### WORK TO BE COMPLETED
Below is a listing. Quote from it, exactly, the lines from the one containing "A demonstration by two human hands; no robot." down to the one containing "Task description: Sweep", both ends included, and nothing else.

### EXTRACTED DATA
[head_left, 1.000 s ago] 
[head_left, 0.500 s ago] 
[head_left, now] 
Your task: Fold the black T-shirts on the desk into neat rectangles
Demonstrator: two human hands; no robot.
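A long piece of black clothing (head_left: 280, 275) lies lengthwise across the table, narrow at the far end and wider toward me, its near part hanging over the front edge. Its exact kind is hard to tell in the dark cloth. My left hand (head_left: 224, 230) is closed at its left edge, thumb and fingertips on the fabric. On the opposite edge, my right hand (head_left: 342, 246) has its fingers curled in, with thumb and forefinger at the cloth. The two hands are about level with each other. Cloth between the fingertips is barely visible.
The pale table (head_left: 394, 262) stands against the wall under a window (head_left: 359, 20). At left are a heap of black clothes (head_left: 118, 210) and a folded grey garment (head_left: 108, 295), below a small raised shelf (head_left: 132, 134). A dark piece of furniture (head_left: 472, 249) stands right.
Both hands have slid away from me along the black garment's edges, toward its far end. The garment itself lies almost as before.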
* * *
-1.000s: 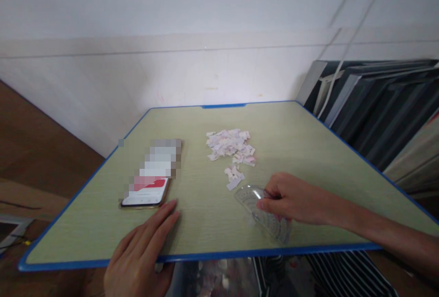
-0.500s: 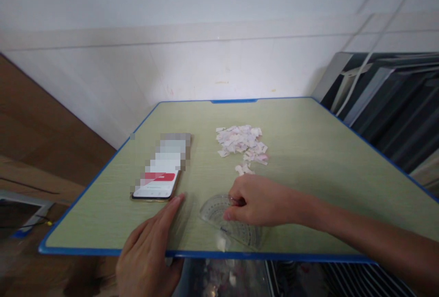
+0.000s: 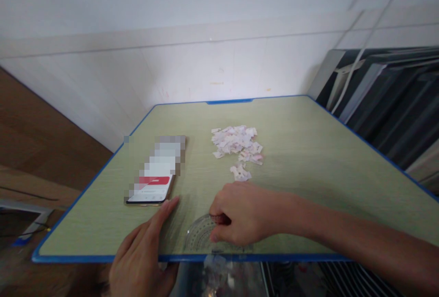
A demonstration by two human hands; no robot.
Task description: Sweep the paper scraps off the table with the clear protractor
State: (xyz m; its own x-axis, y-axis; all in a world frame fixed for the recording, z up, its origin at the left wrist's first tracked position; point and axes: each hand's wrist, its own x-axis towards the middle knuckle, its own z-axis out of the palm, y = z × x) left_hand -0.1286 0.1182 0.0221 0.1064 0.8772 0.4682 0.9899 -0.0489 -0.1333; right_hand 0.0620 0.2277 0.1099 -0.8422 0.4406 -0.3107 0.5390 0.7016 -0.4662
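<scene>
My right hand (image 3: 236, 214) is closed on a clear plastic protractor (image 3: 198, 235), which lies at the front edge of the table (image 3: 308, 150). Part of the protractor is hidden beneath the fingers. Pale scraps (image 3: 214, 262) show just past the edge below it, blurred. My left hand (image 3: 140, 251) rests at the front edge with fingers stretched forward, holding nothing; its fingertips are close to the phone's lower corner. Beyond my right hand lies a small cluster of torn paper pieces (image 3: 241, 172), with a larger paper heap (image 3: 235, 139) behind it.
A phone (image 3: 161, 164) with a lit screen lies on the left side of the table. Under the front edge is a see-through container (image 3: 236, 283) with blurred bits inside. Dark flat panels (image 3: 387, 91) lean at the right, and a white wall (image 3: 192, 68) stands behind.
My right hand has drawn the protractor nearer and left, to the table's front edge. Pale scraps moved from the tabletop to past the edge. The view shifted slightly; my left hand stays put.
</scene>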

### RESPONSE BELOW
A demonstration by two human hands; no robot.
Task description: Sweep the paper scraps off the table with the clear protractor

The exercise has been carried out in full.